750 families from four Local Government Areas in Melbourne, Australia have been randomised to receive the Baby Business program (intervention group) or usual care (control group) offered by health services. The Baby Business program provides parents with information about infant sleep and crying via a DVD and booklet (mailed soon after birth), telephone consultation (at infant age 6-8 weeks) and parent group session (at infant age 12 weeks). All English speaking parents of healthy newborn infants born at > 32 weeks gestation and referred by their maternal and child health nurse at their first post partum home visit (day 7-10 postpartum), are eligible.

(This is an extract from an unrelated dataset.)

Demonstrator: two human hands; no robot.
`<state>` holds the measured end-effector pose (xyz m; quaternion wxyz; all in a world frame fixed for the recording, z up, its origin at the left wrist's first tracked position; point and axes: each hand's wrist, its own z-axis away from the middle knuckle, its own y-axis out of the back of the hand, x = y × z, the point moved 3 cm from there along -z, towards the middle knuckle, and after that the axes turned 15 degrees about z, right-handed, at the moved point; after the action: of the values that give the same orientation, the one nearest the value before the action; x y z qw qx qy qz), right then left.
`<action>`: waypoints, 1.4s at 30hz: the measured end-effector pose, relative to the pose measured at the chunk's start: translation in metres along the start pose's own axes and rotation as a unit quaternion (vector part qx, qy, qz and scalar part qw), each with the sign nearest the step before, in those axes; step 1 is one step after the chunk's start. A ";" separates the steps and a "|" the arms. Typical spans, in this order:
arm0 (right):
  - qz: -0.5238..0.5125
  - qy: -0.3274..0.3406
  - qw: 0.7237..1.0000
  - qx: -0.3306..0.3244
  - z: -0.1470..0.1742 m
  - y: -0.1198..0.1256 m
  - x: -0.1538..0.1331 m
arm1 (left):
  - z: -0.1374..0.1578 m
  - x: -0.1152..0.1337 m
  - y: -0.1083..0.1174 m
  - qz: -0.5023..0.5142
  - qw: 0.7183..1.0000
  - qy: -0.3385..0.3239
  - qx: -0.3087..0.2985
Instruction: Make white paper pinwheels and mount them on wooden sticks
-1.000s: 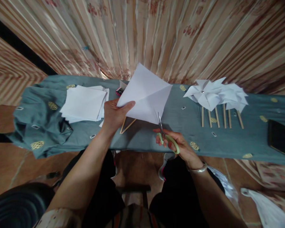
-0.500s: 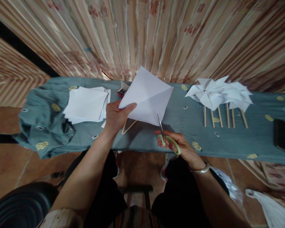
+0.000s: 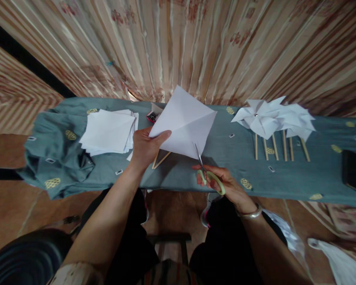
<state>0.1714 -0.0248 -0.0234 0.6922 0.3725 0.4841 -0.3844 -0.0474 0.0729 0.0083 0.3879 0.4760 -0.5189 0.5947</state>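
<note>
My left hand (image 3: 146, 147) is closed on the left corner of a white paper square (image 3: 186, 118), thumb on top. The sheet is held up like a diamond, with fold creases running across it. Green-handled scissors (image 3: 214, 181) are in my right hand (image 3: 225, 184), fingers through the loops. Their blades lie at the lower corner of the paper, pointing up toward its middle. Beneath the sheet, thin wooden sticks (image 3: 161, 159) are partly hidden. A small red box of dark pins (image 3: 151, 116) sits behind the paper's left edge.
A stack of white paper squares (image 3: 106, 130) lies on the left of the cloth-covered table (image 3: 225, 158). Several white paper pinwheels (image 3: 264, 118) on sticks lie to the right. A black phone-like object (image 3: 355, 170) is at the far right. A curtain (image 3: 180, 47) hangs behind.
Hardly anything differs. The paper, both hands and the scissors sit very slightly lower in view; the blades remain at the paper's lower corner.
</note>
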 end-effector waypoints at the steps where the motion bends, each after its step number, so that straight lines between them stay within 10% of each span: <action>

The primary outcome is parent report of infant night time sleep as a problem at four months of age and secondary outcomes include parent report of infant daytime sleep or crying as a problem, mean duration of infant sleep and crying/24 hours, parental depression symptoms, parent sleep quality and quantity and health service use. Data will be collected at two weeks (baseline), four months and six months of age. An economic evaluation using a cost-consequences approach will, from a societal perspective, compare costs and health outcomes between the intervention and control groups.
To our knowledge this is the first randomised controlled trial of a program which aims to prevent both infant sleeping and crying problems and associated postnatal depression symptoms. If effective, it could offer an important public health prevention approach to these common, distressing problems.